Thursday, July 15, 2010

Chapter 17 XXX

I was cleaning out Parke’s car one day when I noticed a book wedged under the back seat with a picture being used as a bookmark. I pulled it out to look at it. It was a picture of two people holding each other, obviously in love. I recognized one: Parke. And I was not the other woman. A jealous monster invaded my body.



Who was the woman? Why is Parke looking at her like that? And holy cow, can those babies be real?


I wanted to rewind, put the picture back in its book and out of my mind. Then she’d go away and fade back into The Land of People who Don’t Exist, where she’d lived before I saw the picture.


But I looked again. I admitted, she was pretty. Gorgeous actually. She had blond hair. Of course, she just had to have blond hair. She had nice teeth. Suddenly my teeth seemed yellow. The picture was taken at arm’s length forcing their bodies to press up against each other. Stop touching my man! I can see why jealousy is a sin because all of a sudden I was filled with rabid anger and envy. I was a mother bear protecting her cub. I looked down at my ring. Good, I wasn’t imagining things--Parke is mine, he chose me.


I stuck the picture in my pocket and decided to question Parke about it instead of torturing myself.


Later, I met him for lunch and after a quick kiss I got down to business. I pulled the picture out of my pocket.


“Who’s this?”


I was expecting him to shy away, look embarrassed, act discombobulated. But he took a bite of his sandwich and shrugged, answering as if I had asked him how the weather was.


“That’s Lexi. We dated before my mission.”


Lexi might as well been spelled LeXXXi because all I could think about was her ginormous breasts brushing up against Parke’s arm in the picture. He was probably heartbroken that they broke up. I studied his reaction. He didn’t seem heartbroken; he was engrossed in his sandwich.


“So how was class today, baby?” he asked, oblivious. Guys are so oblivious.


“HELLO?!? How come you’ve never mentioned Pamela Anderson? I need DE-TAILS.” (I was a little upset and the Valley Girl tends to come out when I get upset.)
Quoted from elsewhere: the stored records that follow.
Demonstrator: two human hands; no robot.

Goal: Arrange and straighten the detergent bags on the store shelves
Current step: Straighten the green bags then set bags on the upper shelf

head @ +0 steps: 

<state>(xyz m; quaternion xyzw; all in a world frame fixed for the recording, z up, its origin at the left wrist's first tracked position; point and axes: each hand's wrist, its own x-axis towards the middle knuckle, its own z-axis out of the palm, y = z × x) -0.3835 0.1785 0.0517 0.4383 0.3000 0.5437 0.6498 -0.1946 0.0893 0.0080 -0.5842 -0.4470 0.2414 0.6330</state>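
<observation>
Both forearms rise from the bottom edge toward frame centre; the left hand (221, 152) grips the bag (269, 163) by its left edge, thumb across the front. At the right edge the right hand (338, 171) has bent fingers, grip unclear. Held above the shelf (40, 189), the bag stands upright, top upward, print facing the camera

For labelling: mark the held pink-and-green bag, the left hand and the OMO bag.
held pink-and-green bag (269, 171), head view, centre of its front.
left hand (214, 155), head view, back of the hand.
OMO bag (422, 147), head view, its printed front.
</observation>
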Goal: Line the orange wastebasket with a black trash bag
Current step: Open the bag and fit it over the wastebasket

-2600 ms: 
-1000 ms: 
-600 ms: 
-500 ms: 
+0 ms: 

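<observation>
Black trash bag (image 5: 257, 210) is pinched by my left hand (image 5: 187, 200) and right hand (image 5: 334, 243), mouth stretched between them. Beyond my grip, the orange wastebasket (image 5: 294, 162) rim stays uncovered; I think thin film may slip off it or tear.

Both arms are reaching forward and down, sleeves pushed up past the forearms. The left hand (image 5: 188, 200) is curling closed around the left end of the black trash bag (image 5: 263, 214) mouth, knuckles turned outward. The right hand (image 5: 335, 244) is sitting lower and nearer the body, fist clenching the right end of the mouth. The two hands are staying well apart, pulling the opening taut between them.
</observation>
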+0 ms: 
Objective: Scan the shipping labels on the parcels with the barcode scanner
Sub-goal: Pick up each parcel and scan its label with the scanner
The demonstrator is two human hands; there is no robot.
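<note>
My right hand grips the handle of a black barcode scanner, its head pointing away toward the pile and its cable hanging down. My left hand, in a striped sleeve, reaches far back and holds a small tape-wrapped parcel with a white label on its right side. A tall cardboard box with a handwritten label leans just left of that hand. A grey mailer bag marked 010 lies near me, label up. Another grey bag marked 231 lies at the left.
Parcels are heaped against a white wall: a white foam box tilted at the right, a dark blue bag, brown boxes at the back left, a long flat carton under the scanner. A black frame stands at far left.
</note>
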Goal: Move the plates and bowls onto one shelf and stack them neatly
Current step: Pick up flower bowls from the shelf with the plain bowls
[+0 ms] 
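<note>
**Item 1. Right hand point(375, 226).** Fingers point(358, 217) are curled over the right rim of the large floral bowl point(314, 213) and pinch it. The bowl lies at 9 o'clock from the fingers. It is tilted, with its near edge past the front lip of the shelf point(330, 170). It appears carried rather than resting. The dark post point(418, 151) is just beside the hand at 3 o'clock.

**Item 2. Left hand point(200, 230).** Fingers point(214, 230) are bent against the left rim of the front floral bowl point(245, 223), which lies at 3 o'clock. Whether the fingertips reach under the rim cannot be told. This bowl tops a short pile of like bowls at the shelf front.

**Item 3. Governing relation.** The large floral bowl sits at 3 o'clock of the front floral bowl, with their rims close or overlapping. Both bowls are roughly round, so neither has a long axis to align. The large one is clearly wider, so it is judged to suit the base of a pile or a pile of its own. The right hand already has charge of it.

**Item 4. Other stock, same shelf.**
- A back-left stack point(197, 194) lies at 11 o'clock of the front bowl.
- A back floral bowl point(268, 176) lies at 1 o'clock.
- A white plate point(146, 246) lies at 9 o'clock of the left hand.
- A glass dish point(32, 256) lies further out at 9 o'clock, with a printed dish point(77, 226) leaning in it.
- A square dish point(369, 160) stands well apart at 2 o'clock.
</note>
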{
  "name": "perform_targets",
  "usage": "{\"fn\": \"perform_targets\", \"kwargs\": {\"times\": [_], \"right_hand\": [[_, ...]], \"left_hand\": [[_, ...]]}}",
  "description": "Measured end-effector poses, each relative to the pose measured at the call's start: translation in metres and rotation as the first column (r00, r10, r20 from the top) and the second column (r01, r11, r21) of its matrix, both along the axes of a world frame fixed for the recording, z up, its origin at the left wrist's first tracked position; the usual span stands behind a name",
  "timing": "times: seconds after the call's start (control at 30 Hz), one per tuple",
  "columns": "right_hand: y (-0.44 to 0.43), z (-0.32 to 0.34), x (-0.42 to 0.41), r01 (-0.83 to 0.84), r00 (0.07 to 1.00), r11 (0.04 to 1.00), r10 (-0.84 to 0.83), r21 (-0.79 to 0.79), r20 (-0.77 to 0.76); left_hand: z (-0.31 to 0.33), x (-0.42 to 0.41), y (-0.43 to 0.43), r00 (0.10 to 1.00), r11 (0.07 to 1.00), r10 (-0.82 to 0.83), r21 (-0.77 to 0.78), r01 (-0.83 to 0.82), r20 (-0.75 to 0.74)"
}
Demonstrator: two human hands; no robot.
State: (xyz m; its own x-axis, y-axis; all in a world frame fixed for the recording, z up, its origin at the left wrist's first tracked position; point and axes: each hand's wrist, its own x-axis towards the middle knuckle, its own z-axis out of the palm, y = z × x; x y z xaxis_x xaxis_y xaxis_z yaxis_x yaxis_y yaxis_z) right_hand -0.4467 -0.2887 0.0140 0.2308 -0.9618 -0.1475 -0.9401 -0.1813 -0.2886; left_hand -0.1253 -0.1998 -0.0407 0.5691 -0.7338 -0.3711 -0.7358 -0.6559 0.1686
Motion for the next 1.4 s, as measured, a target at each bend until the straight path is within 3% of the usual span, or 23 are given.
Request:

He looked up, surprised that I was upset. Then he laughed. “Oh, I’m sorry. I’ve really never mentioned Lexi?”


I just stared back with arms folded, lips pressed.


He laughed again. “OK, let’s see. We dated in the dorms. She was in my Chem class. See wrote to me on my mission.”


“I said DE-TAILS, not man facts.” I demanded.


He put down his sandwich. He was serious now and sincerely wanted to please me. “What do you want to know?”


“How long did you date? How serious were you? Did she wait for you? Where is she now? Do you ever talk to her?” And then there were the questions I wanted to ask, but didn’t: Am I a better kisser? How far did you go? Are the jugs real?


He looked up as if he were reaching into the dusty corners of his cerebrum. “We dated for 6 months before I went on my mission. I guess we were pretty serious because we wrote back and forth every month of my mission and talked about possibly getting married. Then when I came home I drove out to BYU see her. But things were different. We were both changed people. She started dating another guy and the rest is history.”


Each word made me cringe. But I was relieved to note that Parke was cool and detached while relaying the story. He didn’t seem affected by it in any way. Parke knew every morsel about my past relationships. But he never pressed me for details. If anything, the only detail that he wanted to know was what kind of Harley Gavin owned. He was so full of faith in our relationship. He trusted me. Parke was wildly protective of me, but not jealous (probably because he knew that I would NEVER leave him).


I just had to ask one more question to put my mind at ease. “Do you ever see or talk to her?” I winced.


“No”.


A better answer would have been: “Oh, yeah, I saw her the other day. She is very happily married. But she had gained, like, 100 pounds. Must’ve been from the having three kids in 3 years. Oh, and her boobs had shrunken down to size A’s; she was actually wearing a water bra that whole time.”


But I settled for “No”.


He could tell that I was distressed and said “Come here”. Oh, I just love when he says “Come here”.


I sat on his lap and he gave me a dizzying kiss that told me that I was the one, the only, woman in his life, then and always. I hoped that LeXXXi would find happiness someday (and a good physician who specializes in upper back pain) but, as far we were concerned, Lexi was lowered into the ground as we threw flowers on her casket.